His six-month old cabinet declared Serbia's EU membership a top priority, but any progress hangs on the arrest of war crimes suspects.

"We plan to submit the application for European Union membership in the first half of 2009," Cvetkovic said.

Last April, Serbia signed an Stabilization and Association Agreement (SAA) with the EU, a first step toward membership.

But the Netherlands has blocked the implementation of the SAA or some trade benefits proposed by some EU member states, before Belgrade arrests and hands over former Bosnian Serb military commander Ratko Mladic to the International Criminal Tribunal for the former Yugoslavia.

But Cvetkovic said Serbia would apply even if the bloc fails to unfreeze the interim trade agreement.

"However, I am an optimist and I believe that the implementation of the interim agreement will begin before we submit the bid," Cvetkovic said.

In an interview with Reuters earlier this month, EU Enlargement Commissioner Olli Rhen urged Balkan countries not to rush, but rather step up necessary reforms.

He also said the time was right for the EU to unfreeze trade benefits for Serbia.

To prove its commitment to the membership goal, Serbia will unilaterally start implementing the trade agreement, cutting import duties on goods coming from EU member states.

"We hope to see the implementation in the second half of January, after parliament passes a set of laws," Cvetkovic said.

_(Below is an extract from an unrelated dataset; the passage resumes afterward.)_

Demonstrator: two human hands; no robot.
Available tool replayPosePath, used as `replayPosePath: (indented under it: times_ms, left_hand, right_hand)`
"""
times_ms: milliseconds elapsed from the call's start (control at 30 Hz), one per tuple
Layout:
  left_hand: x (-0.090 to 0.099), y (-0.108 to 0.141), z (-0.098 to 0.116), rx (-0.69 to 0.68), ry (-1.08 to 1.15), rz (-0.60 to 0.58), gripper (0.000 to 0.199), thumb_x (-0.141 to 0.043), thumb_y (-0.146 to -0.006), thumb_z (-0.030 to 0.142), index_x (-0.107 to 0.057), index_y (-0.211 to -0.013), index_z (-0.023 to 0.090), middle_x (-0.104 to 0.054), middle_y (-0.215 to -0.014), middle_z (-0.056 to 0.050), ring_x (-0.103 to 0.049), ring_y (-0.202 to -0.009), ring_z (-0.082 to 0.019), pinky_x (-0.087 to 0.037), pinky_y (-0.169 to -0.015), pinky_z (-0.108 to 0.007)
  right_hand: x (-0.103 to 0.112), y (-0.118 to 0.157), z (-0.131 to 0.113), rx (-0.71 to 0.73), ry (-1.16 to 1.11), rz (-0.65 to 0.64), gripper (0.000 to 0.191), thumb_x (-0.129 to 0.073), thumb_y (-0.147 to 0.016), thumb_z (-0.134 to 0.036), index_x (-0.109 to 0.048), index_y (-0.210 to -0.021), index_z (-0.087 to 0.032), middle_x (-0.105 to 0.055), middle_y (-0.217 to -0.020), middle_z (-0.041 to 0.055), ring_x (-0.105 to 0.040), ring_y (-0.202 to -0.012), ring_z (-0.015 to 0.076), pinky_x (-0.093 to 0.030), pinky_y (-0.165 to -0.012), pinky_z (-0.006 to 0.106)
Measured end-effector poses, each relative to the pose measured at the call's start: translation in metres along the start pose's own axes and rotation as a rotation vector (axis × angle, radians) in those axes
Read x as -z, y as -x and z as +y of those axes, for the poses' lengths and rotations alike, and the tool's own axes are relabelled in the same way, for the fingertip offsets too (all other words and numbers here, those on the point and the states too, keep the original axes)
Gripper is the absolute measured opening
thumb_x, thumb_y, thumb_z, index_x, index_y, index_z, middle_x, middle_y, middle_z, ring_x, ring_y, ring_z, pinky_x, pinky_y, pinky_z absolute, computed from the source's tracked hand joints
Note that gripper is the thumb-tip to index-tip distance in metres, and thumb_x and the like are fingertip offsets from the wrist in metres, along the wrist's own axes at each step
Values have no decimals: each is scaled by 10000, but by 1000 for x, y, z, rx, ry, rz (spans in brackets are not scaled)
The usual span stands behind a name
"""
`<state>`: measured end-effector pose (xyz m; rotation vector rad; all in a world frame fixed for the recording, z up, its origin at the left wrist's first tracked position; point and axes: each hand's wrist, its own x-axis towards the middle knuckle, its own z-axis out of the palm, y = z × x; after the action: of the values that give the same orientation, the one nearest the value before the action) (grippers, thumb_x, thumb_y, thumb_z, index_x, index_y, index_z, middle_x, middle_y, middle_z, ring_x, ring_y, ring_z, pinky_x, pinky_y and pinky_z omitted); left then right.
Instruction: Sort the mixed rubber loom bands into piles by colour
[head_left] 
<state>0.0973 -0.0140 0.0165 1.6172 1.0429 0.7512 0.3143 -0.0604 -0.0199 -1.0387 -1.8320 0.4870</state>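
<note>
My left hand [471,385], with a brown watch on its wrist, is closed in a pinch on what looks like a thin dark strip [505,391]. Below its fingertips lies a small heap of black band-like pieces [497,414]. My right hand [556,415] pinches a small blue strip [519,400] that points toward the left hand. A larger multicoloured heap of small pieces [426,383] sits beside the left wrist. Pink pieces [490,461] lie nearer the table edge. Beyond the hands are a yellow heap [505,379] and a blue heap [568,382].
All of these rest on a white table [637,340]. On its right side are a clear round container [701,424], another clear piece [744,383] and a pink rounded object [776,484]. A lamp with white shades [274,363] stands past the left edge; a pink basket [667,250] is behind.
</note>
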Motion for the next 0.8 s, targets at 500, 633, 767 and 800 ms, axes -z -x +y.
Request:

The government had originally planned to start cutting import duties as of January 1.

Serbia's neighbor Montenegro applied for EU membership two weeks ago and other Balkan states are expected to follow.

The Czech Republic, which takes over the rotating EU Presidency in January, has pledged to speed up the integration of the western Balkans, a region still recovering from wars and political turmoil in the 1990s.